### WHAT THE TASK ASKS
Nothing in the data should be left out or altered when it is retyped.

-- DATASET EXCERPTS follows --

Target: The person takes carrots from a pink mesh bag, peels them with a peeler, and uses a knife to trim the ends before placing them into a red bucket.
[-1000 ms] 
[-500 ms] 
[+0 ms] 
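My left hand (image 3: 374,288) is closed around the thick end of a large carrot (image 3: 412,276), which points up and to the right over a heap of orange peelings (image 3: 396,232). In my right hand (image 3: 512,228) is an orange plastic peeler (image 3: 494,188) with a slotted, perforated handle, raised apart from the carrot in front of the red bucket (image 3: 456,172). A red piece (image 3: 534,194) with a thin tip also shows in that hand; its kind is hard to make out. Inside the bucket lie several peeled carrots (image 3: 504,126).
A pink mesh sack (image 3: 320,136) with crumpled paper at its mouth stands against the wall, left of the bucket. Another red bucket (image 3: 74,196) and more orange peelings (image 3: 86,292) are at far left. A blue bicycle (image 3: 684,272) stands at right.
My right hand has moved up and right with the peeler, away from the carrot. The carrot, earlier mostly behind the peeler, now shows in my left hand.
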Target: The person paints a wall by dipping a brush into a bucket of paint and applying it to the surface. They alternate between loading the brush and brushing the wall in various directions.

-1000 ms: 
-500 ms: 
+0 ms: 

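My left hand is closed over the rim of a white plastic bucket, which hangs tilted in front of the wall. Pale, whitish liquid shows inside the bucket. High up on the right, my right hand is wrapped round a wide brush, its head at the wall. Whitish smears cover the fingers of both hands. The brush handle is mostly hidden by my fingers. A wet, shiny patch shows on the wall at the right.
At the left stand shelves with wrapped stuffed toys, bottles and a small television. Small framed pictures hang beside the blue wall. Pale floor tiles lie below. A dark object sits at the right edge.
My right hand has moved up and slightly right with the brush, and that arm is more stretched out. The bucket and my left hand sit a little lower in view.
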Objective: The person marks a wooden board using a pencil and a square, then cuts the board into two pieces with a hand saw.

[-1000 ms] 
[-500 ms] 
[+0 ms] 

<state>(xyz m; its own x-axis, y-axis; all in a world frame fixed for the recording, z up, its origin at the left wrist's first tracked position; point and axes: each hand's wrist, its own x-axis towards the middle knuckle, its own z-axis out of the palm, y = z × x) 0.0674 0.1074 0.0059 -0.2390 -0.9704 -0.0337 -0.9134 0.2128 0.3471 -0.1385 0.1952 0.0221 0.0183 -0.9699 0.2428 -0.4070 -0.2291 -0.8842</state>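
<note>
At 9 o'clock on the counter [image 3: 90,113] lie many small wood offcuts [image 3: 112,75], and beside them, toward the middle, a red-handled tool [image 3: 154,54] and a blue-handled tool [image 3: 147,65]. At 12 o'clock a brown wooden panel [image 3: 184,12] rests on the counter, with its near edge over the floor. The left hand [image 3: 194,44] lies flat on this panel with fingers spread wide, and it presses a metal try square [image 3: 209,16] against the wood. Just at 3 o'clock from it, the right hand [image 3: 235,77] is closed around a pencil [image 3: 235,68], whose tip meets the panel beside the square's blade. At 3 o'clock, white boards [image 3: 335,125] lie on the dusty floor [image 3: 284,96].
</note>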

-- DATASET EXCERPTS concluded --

### RESULT OF THIS EXERCISE
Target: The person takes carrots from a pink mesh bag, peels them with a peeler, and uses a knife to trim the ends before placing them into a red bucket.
[-1000 ms] 
[-500 ms] 
[+0 ms] 
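My left hand (image 3: 374,288) is closed around the thick end of a large carrot (image 3: 412,276), which points up and to the right over a heap of orange peelings (image 3: 396,232). In my right hand (image 3: 512,228) is an orange plastic peeler (image 3: 494,188) with a slotted, perforated handle, raised apart from the carrot in front of the red bucket (image 3: 456,172). A red piece (image 3: 534,194) with a thin tip also shows in that hand; its kind is hard to make out. Inside the bucket lie several peeled carrots (image 3: 504,126).
A pink mesh sack (image 3: 320,136) with crumpled paper at its mouth stands against the wall, left of the bucket. Another red bucket (image 3: 74,196) and more orange peelings (image 3: 86,292) are at far left. A blue bicycle (image 3: 684,272) stands at right.
My right hand has moved up and right with the peeler, away from the carrot. The carrot, earlier mostly behind the peeler, now shows in my left hand.
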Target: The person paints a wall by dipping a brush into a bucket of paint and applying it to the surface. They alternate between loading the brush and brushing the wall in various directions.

-1000 ms: 
-500 ms: 
+0 ms: 

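My left hand is closed over the rim of a white plastic bucket, which hangs tilted in front of the wall. Pale, whitish liquid shows inside the bucket. High up on the right, my right hand is wrapped round a wide brush, its head at the wall. Whitish smears cover the fingers of both hands. The brush handle is mostly hidden by my fingers. A wet, shiny patch shows on the wall at the right.
At the left stand shelves with wrapped stuffed toys, bottles and a small television. Small framed pictures hang beside the blue wall. Pale floor tiles lie below. A dark object sits at the right edge.
My right hand has moved up and slightly right with the brush, and that arm is more stretched out. The bucket and my left hand sit a little lower in view.
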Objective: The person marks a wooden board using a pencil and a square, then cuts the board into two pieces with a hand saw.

[-1000 ms] 
[-500 ms] 
[+0 ms] 

<state>(xyz m; its own x-axis, y-axis; all in a world frame fixed for the recording, z up, its origin at the left wrist's first tracked position; point and axes: each hand's wrist, its own x-axis towards the middle knuckle, its own z-axis out of the palm, y = z × x) 0.0674 0.1074 0.0059 -0.2390 -0.9704 -0.0337 -0.9134 0.2128 0.3471 -0.1385 0.1952 0.0221 0.0183 -0.9699 0.2428 -0.4070 -0.2291 -0.8842</state>
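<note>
At 9 o'clock on the counter [image 3: 90,113] lie many small wood offcuts [image 3: 112,75], and beside them, toward the middle, a red-handled tool [image 3: 154,54] and a blue-handled tool [image 3: 147,65]. At 12 o'clock a brown wooden panel [image 3: 184,12] rests on the counter, with its near edge over the floor. The left hand [image 3: 194,44] lies flat on this panel with fingers spread wide, and it presses a metal try square [image 3: 209,16] against the wood. Just at 3 o'clock from it, the right hand [image 3: 235,77] is closed around a pencil [image 3: 235,68], whose tip meets the panel beside the square's blade. At 3 o'clock, white boards [image 3: 335,125] lie on the dusty floor [image 3: 284,96].
</note>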

Nothing further is needed for the exercise.